Doch da ihr auch 34 leichte Fehler unterliefen, geriet Sabalenka trotz einer 3:0-Führung im zweiten Durchgang noch einmal mächtig ins Wackeln. Plötzlich kamen Erinnerungen an 2023 auf, als sie eine Satzführung und damit auch den Titel im Finale noch verspielt hatte.
Doch in ihrem ersten Grand-Slam-Endspiel flatterten auch bei Pegula die Nerven - nach dem 5:3 verlor sie die nächsten vier Spiele und das Match. „Sie hat großes Tennis in den großen Momenten gespielt“, lobte die 30-Jährige ihre Gegnerin und scherzte: „Ich wünschte, sie hätte mir nur einen Satz gelassen.“
Anders als 2023 hielt Sabalenka jedoch dem Druck des Publikums stand. Auf der Tribüne verfolgten zahlreiche prominente Gäste wie Formel-1-Rekordweltmeister Lewis Hamilton, Sprint-Olympiasieger Noah Lyles und Basketball-Superstar Stephen Curry das Match. Die Fans trieben die amerikanische Außenseiterin immer wieder an. „Im zweiten Satz habe ich nur noch gebetet“, berichtete Sabalenka.
Mit der bestandenen Nervenprobe krönte sie vorläufig eine Saison voller Höhen und Tiefen. Nach dem Titel bei den Australian Open musste im März dieser Saison den Tod ihres ehemaligen Freundes Konstantin Kolzow verkraften. „Als mein Vater gestorben ist, hat mir Tennis geholfen, diesen schweren Verlust zu verarbeiten. Deshalb habe ich gedacht, ich spiele einfach weiter und trenne mein persönliches Leben von meiner Karriere“, sagte sie im August dem „Guardian“. Sie sei „emotional und mental am Limit“ gewesen, berichtete sie bei ESPN nun auch nach dem Finalsieg.

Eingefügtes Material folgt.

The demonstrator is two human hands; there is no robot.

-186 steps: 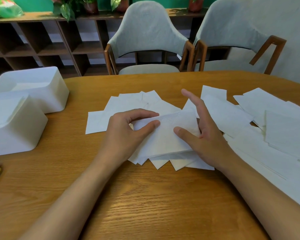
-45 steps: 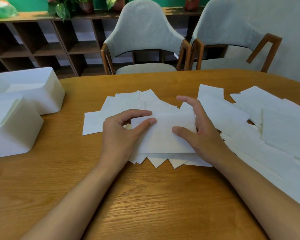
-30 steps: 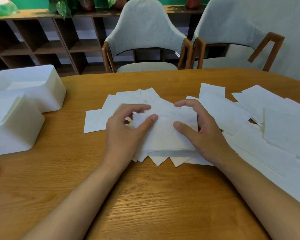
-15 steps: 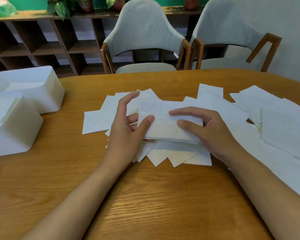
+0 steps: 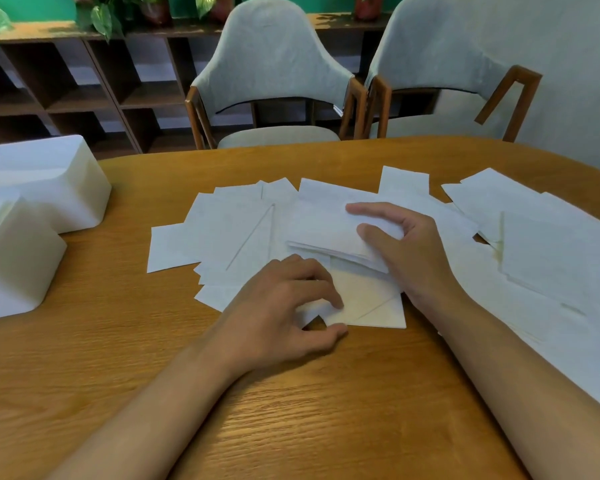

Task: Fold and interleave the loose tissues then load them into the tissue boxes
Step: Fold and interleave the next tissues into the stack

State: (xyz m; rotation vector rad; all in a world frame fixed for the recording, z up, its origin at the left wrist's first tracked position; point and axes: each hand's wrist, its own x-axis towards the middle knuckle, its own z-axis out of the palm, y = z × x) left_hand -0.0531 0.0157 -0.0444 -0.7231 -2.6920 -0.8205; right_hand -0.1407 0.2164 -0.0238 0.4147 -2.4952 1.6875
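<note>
My right hand (image 5: 409, 254) grips a stack of folded white tissues (image 5: 326, 226), thumb on top and fingers along its far edge, with the stack's near edge raised off the pile. My left hand (image 5: 281, 306) is curled at the near edge of the flat tissues (image 5: 371, 303) beneath and pinches a tissue corner between thumb and fingers. More folded tissues (image 5: 229, 230) fan out to the left of the stack. Two white tissue boxes stand open at the table's left: the far box (image 5: 66, 195) and the near box (image 5: 18, 268).
Loose unfolded tissues (image 5: 551, 258) cover the right side of the wooden table (image 5: 291, 410). Two grey upholstered chairs (image 5: 271, 74) stand at the far edge, with dark shelving (image 5: 66, 84) behind them. Bare wood lies between me and the tissues.
My right hand has lifted the folded stack and carried it slightly away and right. My left hand let go of the stack and came down to the near tissues, taking a corner.
</note>
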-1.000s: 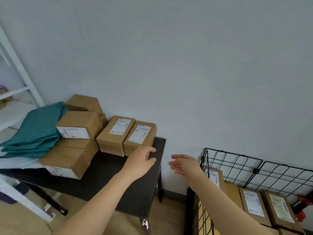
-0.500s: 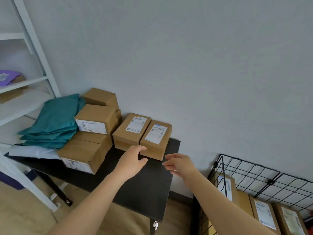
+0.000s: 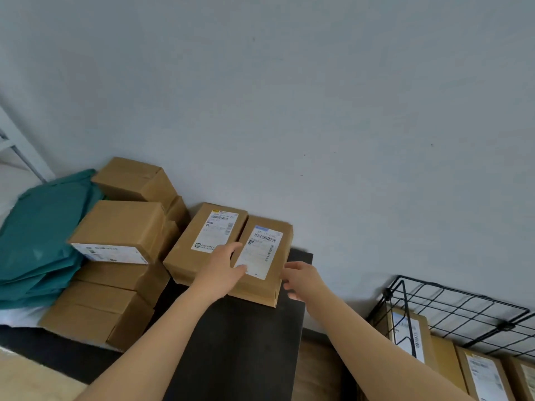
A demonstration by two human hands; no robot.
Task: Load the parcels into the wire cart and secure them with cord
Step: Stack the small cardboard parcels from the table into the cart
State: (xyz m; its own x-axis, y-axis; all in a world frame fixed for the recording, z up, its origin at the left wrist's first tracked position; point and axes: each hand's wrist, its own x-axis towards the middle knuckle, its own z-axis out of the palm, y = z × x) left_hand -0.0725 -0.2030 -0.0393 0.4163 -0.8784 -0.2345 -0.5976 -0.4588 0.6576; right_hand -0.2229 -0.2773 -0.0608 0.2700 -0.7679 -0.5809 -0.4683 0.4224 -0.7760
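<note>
Two hands flank a labelled parcel (image 3: pixel 265 256) far right on the table (image 3: pixel 246 342): the left hand (image 3: pixel 223 270) rests loose-fingered on top, the right hand (image 3: pixel 304 280) spread beside its edge, contact unclear. Several parcels (image 3: pixel 480 374) already stand in the wire cart (image 3: pixel 407 314), cut off at right; a stack (image 3: pixel 115 227) waits left, no cord visible.

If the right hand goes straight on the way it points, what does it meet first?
The right hand would likely meet the right side of the rightmost table parcel, where the left hand rests on top. Depth is unclear.
</note>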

Doch der volle Fokus auf den Sport führte in die Überlastung des Körpers. Für Wimbledon musste sie wegen Problemen mit der rechten Schulter absagen, auch bei Olympia in Paris trat sie nicht an. Erst auf dem geliebten Hartplatz kehrte Sabalenka wieder zu alter Stärke zurück und gewann als erste Spielerin seit Angelique Kerber 2016 in einer Saison sowohl die Australian Open als auch die US Open.
„Wahrscheinlich trinken wir viel“, sagte Sabalenka zum Plan für die anschließende Party. Dabei hatte sie im Vergleich zu ihrem Coach Anton Dubrow einen Vorteil. Dieser erhielt auch eine Trophäe, die jedoch deutlich kleiner ausfiel. „Ich werde morgen einen ordentlichen Kater habe“, sagte Sabalenka mit Blick auf das Fassungsvermögen der Pokale, „mehr als du“.